= Work instruction =
From the line holding "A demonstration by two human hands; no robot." through the line holding "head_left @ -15" below, write out every line exactly; include both of those lines and drop the pictures.

= Data =
↓↓↓

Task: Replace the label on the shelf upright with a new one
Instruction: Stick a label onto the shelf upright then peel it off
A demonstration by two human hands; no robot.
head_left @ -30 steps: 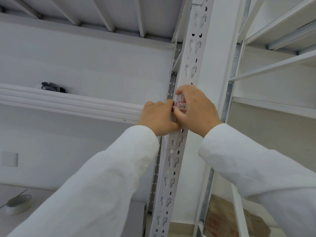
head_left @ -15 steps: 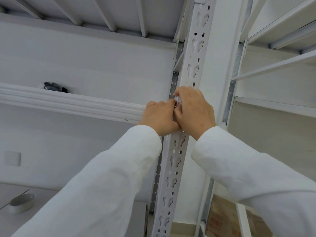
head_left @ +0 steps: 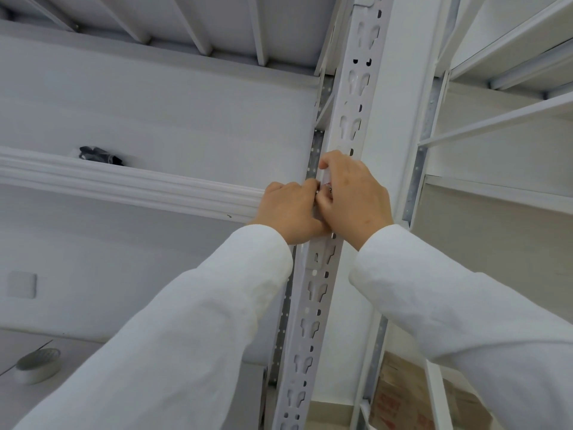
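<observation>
White shelf upright [head_left: 347, 119]: left hand [head_left: 288, 209] and right hand [head_left: 353, 197] grips both pinching small label [head_left: 326, 187] against it.

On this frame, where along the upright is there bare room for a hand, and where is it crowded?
Bare stretches of the upright lie below the wrists and above the right hand. It is crowded where the left hand and right hand meet over the label.

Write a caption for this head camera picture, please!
Both hands, left and right, work a small label on the white shelf upright.
</observation>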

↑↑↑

= Task result =
A demonstration by two human hands; no robot.
head_left @ -30 steps: 
head_left @ -15 steps: 

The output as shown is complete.